-- DATA SEGMENT --
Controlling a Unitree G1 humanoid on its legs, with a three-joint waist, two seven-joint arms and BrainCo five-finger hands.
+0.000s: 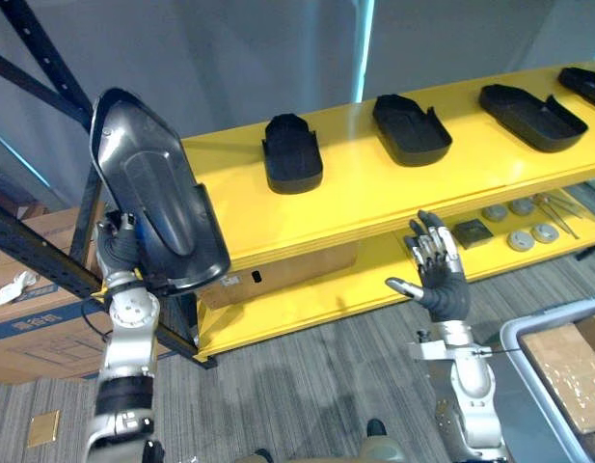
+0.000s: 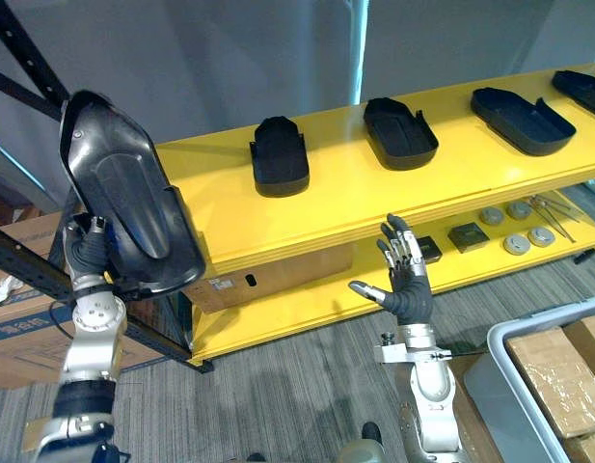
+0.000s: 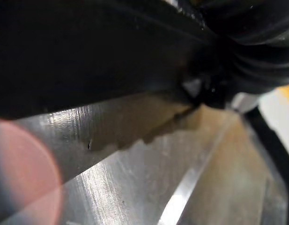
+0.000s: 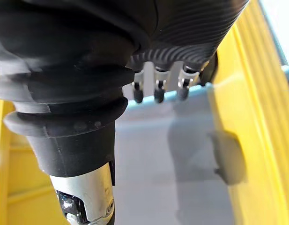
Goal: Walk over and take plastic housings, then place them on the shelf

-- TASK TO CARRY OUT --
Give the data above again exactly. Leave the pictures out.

-- EXERCISE SOLUTION --
Controlling a Unitree G1 humanoid on its legs, with a three-joint waist, two seven-joint arms and BrainCo five-finger hands.
+0.000s: 
+0.000s: 
+0.000s: 
+0.000s: 
Goal: Walk over and take plastic housings, then place them on the shelf

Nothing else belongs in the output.